GPU Web 2020 11 09

Chair: Corentin

Scribe: Austin / Ken

Location: Google Meet

Tentative agenda

Multi-queue synchronization #1169
Documented guaranteed swap chain formats and validation #1185
PR burndown
- Add validation rule for QuerySet and Timestamp Query #1161
- Make blending state explicit #1134
Agenda for next meeting

Attendance

Apple
- Dean Jackson
Google
- Austin Eng
- Brandon Jones
- Corentin Wallez
- James Darpinian
- Kai Ninomiya
- Ken Russell
Kings Distributed Systems
- Dominic Cerisano
- Hamada Gasmallah
Microsoft
- Damyan Pepper
Mozilla
- Dzmitry Malyshau
- Jeff Gilbert
Eduardo H.P. Souza
Michael Shannon
Mehmet Oguz Derin
Timo de Kort

Administrivia

W3C's new Patent Policy
- DM: Choice of going with it or the old way? or are we required?
- CW: WG has a Patent Policy which is the former one. There’s a new (better?) policy which we can optionally switch to.
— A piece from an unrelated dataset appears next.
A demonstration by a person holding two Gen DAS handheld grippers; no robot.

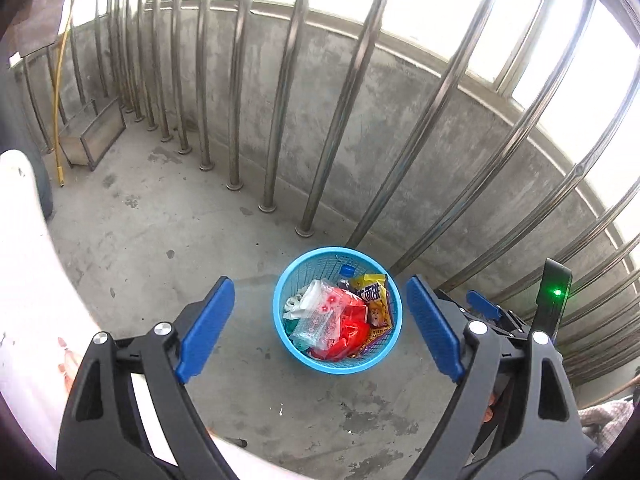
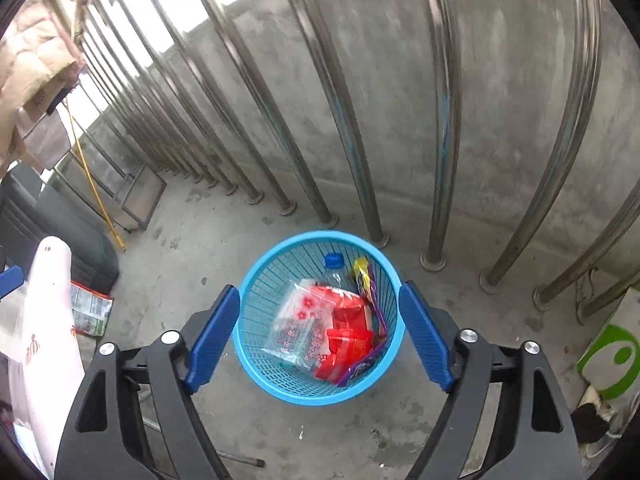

Probably shouldn’t answer now, but should reach out to W3C reps.
Publish WebGPU as First Public Working Draft #1210
- Francois suggests that we can do it soon because the specification covers most of the API. though right now it doesn’t cover things like rendering, etc. Should we have a placeholder description to make sure we take into account the Essential Claims Exclusion?
- KN: Not sure if we need that because we’re not implementing rasterization algorithms - we’re just asking the system to do it. Obv don’t know the legal answer here, but it’s possible the legal things for that aren’t relevant. Especially if we don’t describe it and just say to go with the documentation on how rasterization occurs.
- DJ: That’s how we looked at it internally. This is not describing that level of detail. It’s describing APIs on top of things that already do it. If we do want to cover rasterization algorithms, that’s different.
- CW: Aren’t we going to need to describe the rasterization algorithms in some form? Because we don’t want the LOD computation to differ between systems. Most likely not different, but may be small differences in the APIs.
- KN: Maybe those could be carved out as an exclusion. Not contributing a rasterization algorithm but just describing one.
- KR: Could just be covered by the conformance suite. Like WebGL, this is a wrapper API and doesn’t contribute the algorithms.
- CW: Difference is that WebGL is explicitly a wrapper API. Basically GLES, but formalized for constraints of web / JS. It says, “we take GLES, and add a layer on top”. Don’t know how practical this is for WebGPU. “Go look at Vk / D3D12 func spec for how these things work.”
- KR: Anticipate adding a ton of text to describe line / triangle rasterization?
- CW: maybe. We need to guarantee things like min precision of certain operations, etc. Even that the point center is at (0,0) and not (0.5, 0.5) like D3D9.
- KR: Inclination is that like Canvas2D which doesn’t cover the exact details like that. It just says: these are the pixels covered if you drew XYZ. Don’t think WebGPU spec would cover the exact details of how the line is rasterized. I think that would be covered by the conformance suite and not have patented documentation in the spec.
- CW: What do other people think?
- KN: would be nice if we could sidestep that issue. Should try to.
- RC: +1 to writing as little as we can get away with. Corentin’s right, we can’t just refer to the OpenGL man pages, will have to spec things ourselves.
- DM: I don’t know about this one.
- CW: let’s think about it more. I need to research more, had some concerns about not having it.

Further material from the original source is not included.